Work to complete: Give back exactly the lines of the material below, starting with the line with "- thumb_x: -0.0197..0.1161" and going on through the line with "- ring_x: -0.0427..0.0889".

Raw data:
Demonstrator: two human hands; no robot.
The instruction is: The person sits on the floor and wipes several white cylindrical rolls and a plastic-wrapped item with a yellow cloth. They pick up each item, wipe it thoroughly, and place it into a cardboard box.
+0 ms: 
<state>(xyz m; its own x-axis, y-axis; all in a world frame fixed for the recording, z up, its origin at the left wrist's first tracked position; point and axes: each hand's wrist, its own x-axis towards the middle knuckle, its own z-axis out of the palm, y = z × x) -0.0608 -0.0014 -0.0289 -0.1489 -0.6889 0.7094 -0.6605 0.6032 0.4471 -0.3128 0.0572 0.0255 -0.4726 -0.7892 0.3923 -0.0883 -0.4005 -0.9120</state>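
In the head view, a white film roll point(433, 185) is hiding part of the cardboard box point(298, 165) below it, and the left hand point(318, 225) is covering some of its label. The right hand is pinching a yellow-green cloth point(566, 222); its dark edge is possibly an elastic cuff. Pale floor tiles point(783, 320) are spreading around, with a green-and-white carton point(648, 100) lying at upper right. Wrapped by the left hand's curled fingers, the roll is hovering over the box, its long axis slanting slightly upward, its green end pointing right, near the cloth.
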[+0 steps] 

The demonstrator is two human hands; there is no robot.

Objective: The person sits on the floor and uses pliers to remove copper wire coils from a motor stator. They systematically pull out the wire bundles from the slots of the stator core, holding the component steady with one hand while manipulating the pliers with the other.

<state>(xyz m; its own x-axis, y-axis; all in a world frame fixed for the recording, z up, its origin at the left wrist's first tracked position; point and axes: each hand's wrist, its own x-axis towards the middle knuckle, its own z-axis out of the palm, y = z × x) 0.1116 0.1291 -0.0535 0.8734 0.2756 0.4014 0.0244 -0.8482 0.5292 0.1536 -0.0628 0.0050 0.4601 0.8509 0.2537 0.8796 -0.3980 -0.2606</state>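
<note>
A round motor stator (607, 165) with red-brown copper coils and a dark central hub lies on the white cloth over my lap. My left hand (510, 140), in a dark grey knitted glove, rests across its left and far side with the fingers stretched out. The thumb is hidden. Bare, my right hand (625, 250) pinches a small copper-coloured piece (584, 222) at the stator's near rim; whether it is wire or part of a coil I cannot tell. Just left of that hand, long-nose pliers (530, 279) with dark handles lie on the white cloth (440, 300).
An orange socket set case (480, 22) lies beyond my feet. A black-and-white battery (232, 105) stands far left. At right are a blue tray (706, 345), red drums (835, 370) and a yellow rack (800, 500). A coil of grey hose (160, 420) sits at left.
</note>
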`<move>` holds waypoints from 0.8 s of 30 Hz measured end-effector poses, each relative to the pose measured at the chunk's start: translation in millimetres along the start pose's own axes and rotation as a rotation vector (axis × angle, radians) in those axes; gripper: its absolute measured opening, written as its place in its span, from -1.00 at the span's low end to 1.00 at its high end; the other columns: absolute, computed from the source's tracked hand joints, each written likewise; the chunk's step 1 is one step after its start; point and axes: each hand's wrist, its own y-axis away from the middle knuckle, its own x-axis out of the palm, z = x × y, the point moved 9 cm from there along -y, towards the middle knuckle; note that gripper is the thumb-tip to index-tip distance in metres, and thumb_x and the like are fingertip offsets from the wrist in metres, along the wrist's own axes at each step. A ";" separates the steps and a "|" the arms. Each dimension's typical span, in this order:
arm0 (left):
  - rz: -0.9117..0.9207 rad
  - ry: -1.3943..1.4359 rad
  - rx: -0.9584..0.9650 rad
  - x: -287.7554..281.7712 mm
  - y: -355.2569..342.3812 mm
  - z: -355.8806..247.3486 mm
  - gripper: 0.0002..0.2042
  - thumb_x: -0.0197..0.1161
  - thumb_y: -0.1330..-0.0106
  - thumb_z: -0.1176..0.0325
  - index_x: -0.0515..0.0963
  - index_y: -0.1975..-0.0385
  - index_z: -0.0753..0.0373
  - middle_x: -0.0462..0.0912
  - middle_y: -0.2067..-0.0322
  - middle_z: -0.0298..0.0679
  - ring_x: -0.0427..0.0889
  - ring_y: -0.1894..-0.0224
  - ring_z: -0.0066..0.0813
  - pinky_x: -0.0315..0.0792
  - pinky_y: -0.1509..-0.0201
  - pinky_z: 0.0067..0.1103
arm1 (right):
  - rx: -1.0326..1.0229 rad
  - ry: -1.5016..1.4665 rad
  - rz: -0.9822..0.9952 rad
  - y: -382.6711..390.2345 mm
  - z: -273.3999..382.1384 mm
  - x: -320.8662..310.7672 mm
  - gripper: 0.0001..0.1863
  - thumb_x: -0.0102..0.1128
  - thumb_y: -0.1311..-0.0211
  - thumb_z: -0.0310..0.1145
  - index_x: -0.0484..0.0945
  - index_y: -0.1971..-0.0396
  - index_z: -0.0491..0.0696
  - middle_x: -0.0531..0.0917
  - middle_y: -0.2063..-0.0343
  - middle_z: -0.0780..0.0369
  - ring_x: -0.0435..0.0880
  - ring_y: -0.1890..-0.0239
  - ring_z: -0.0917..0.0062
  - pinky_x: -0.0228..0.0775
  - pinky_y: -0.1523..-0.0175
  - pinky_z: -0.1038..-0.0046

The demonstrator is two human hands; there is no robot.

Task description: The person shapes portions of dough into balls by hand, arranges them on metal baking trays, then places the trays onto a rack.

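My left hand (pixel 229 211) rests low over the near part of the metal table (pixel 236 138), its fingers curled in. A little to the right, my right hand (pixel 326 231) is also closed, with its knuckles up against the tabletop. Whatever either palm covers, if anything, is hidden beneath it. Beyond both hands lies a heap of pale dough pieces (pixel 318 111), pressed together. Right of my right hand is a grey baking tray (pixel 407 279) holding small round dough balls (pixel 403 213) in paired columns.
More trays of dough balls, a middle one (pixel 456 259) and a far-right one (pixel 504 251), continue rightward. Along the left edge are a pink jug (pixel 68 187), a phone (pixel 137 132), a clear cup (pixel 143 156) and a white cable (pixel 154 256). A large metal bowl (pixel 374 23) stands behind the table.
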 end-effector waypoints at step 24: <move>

Exercise answer:
  - thumb_x: -0.0197..0.1161
  - thumb_y: -0.1330..-0.0106
  - thumb_z: -0.1176..0.0325
  - index_x: -0.0515..0.0963
  - index_y: -0.1975..-0.0385
  - index_z: -0.0753..0.0373
  - middle_x: -0.0462..0.0912
  - middle_y: -0.2067..-0.0322
  - middle_z: -0.0298..0.0679
  - ring_x: -0.0427..0.0889

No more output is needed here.